EXERCISE DESCRIPTION –
Return the lines below in which the string "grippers" occurs.
-------- INFORMATION SHOWN --------
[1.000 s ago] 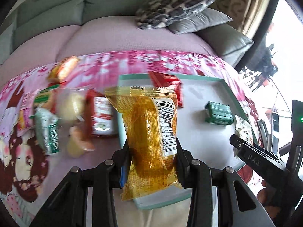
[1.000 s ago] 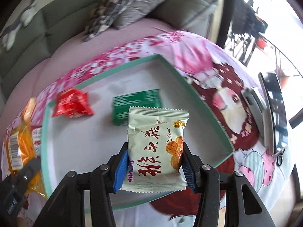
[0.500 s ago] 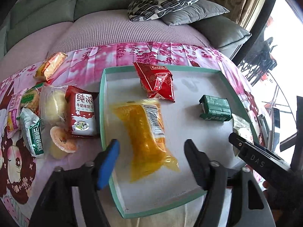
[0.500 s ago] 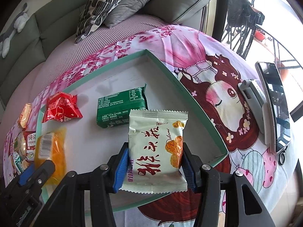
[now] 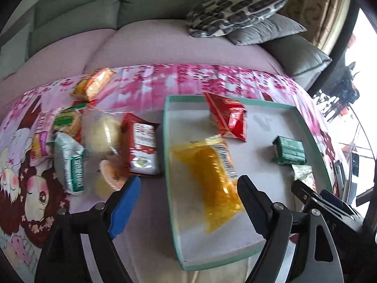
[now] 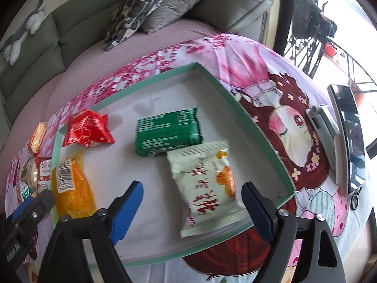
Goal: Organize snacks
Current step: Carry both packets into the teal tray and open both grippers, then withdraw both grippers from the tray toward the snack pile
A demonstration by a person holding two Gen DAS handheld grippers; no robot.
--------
SOLUTION FOR THIS PROBLEM –
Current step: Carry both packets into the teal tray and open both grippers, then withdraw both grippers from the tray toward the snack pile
A demonstration by a person holding two Gen DAS handheld grippers; no robot.

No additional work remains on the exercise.